NVIDIA GPU passthrough into Linux HVMs for CUDA applications

ddevz · June 21, 2022, 3:20pm

My “solution” was to use “none” for the kernel, then post the above to try to find out if there was a differnt way I was supposed to do it. His instructions show kernel “5.10.96-1.fc32” being used, which I believe means it’s using a kernel that’s installed in the qubes dom0. If that is the case, then if his screenshot is for a working system then he must have more steps that he did to get it to get the headers into the vm to complie against, but i do not know what those steps are.

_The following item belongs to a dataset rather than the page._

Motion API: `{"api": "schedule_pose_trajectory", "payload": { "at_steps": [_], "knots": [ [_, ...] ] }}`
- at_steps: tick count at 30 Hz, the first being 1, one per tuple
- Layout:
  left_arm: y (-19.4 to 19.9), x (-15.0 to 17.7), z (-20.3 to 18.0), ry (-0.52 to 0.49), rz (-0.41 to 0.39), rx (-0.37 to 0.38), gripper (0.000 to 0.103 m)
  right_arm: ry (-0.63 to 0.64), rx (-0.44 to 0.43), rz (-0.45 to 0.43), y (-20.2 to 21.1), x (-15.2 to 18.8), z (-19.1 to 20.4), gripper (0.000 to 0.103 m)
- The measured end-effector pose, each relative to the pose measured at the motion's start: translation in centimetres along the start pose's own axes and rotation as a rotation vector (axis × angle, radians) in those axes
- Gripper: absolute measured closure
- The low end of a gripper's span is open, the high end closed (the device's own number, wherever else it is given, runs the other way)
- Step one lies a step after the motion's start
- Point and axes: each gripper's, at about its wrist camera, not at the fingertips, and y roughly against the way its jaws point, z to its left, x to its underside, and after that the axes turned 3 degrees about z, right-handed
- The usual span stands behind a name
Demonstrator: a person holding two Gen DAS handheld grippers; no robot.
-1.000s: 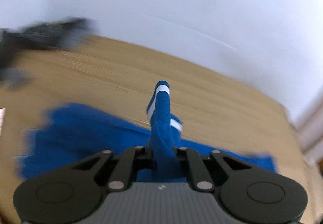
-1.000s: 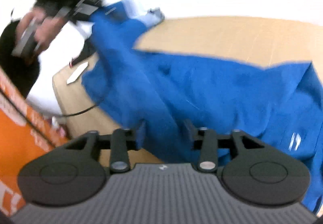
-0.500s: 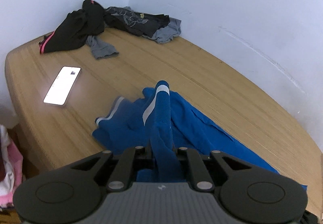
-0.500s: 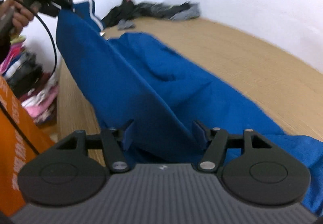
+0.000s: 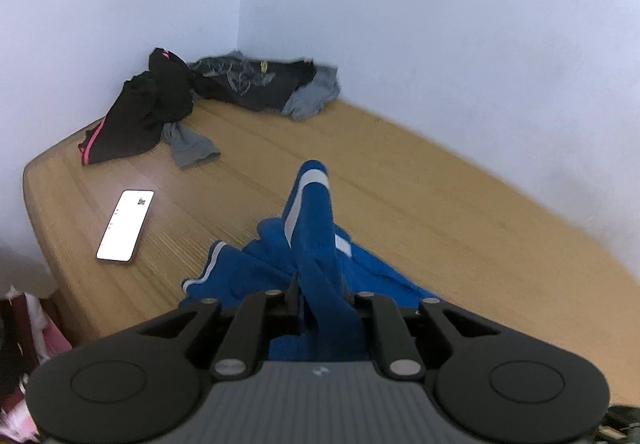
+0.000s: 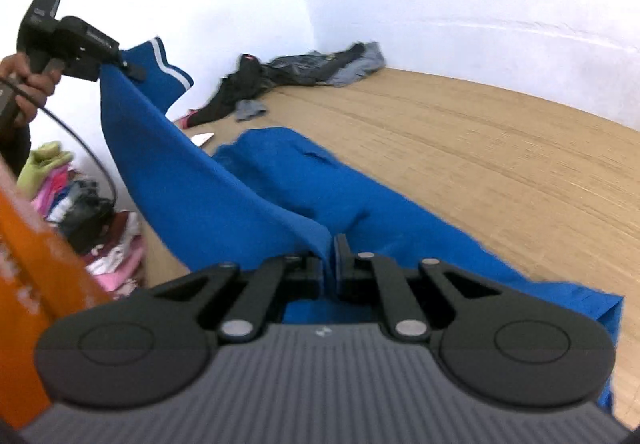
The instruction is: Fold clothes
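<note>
A blue garment with white stripes (image 6: 280, 179) lies partly on the wooden table (image 6: 480, 147) and is stretched between my two grippers. My left gripper (image 5: 320, 284) is shut on a striped cuff of it (image 5: 312, 203), which sticks up past the fingers. In the right wrist view the left gripper (image 6: 120, 61) holds that end high at the left. My right gripper (image 6: 329, 248) is shut on a lower edge of the blue garment, just above the table's near side.
A heap of black and grey clothes (image 5: 224, 91) lies in the far corner of the table. A phone with a lit screen (image 5: 125, 226) lies near the table's left edge. Piles of coloured clothes (image 6: 80, 203) and an orange object (image 6: 36, 244) sit beside the table.
My right gripper, open around the fabric before, has closed on the garment's edge. My left gripper has kept its hold and swung its view toward the corner with the clothes heap.
</note>
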Motion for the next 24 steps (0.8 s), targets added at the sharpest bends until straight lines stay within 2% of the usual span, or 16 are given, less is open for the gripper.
{"api": "schedule_pose_trajectory", "payload": {
  "at_steps": [5,6,7,8,10,11,13,15,16,17,19,21,23,24],
  "knots": [
    [-13.9,-2.8,-3.8,-0.049,0.139,-0.2,0.077,-0.059,0.091,0.12,-6.9,-1.6,-3.9,0.095],
    [-16.3,-3.0,-4.4,-0.067,0.167,-0.234,0.071,-0.077,0.121,0.151,-8.3,-1.6,-4.6,0.095],
    [-17.8,-2.9,-4.7,-0.081,0.188,-0.243,0.063,-0.09,0.157,0.185,-9.6,-1.5,-5.3,0.093],
    [-18.6,-2.8,-4.9,-0.097,0.192,-0.235,0.061,-0.092,0.198,0.224,-11.0,-1.3,-5.7,0.092],
    [-18.8,-2.7,-5.4,-0.144,0.145,-0.219,0.057,-0.074,0.249,0.283,-12.9,-0.9,-5.7,0.093],
    [-18.5,-2.9,-5.7,-0.171,0.118,-0.219,0.052,-0.062,0.258,0.274,-13.1,-0.9,-5.2,0.092],
    [-17.5,-3.5,-6.2,-0.234,0.072,-0.233,0.036,-0.055,0.275,0.27,-13.0,-1.0,-4.6,0.09],
    [-16.1,-4.4,-6.0,-0.274,0.042,-0.218,0.032,-0.064,0.299,0.271,-12.6,-1.1,-4.5,0.08],
    [-15.3,-4.8,-5.8,-0.29,0.03,-0.206,0.03,-0.067,0.33,0.267,-12.0,-1.1,-4.6,0.07],
    [-14.6,-5.1,-5.4,-0.302,0.016,-0.194,0.029,-0.071,0.362,0.257,-11.4,-1.1,-4.6,0.065],
    [-13.4,-5.6,-4.3,-0.31,-0.01,-0.169,0.024,-0.081,0.434,0.219,-9.9,-1.0,-4.2,0.062],
    [-12.3,-5.8,-3.1,-0.313,-0.033,-0.14,0.023,-0.085,0.519,0.175,-8.5,-1.1,-3.0,0.061],
    [-11.5,-5.5,-1.3,-0.309,-0.046,-0.105,0.022,-0.057,0.594,0.123,-7.3,-1.7,-0.5,0.061],
    [-11.3,-5.2,-0.4,-0.314,-0.042,-0.091,0.022,-0.029,0.602,0.1,-7.0,-2.1,1.2,0.06]
  ]
}}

Also, of interest, you need to look up the card that you have and find out which nvidia driver you need to use as there are seperate drivers for seperate “generations” of cards, meaning that you’d type something else for the package name in:

sudo dnf install akmod-nvidia

(it would still have the akmod string in the package name)

I got the driver to load successfully, but I still don’t have working CUDA.

Also, it’s unlikely, but people looking at this page might also be interested in OpenCL: Success Report: Passthrough GPU used by OpenCL success (kinda)

hind0 · June 21, 2022, 9:06pm

Which fedora version are you using? I still haven’t got the module to install for some reason, tried many other things without success. The only thing I could find which solved the problem for others is disabling UEFI secure boot. But I’m guessing this doesn’t apply to the VM I have, although I’m not sure how to check.

For whatever reason, the kmod refuses to build and install.

Why is cuda not working for you?

ddevz · June 21, 2022, 9:12pm

nouveau is the free version? I believe I blacklisted nouveau in /etc/mod{something} so the nvidia driver could load.

I don’t know unfortunately.

hind0 · June 22, 2022, 6:53pm

I tried that as well but it didn’t seem to solve it. I decided to try debian 10, and good news is it seems to be working, including cuda.

I have 1660ti passthrough to a debian 10 vm with driver version 470.129.06, and cuda version 11.4 according to nvidia-smi.

I tested it with blender and it seems to detect the gpu and cuda properly.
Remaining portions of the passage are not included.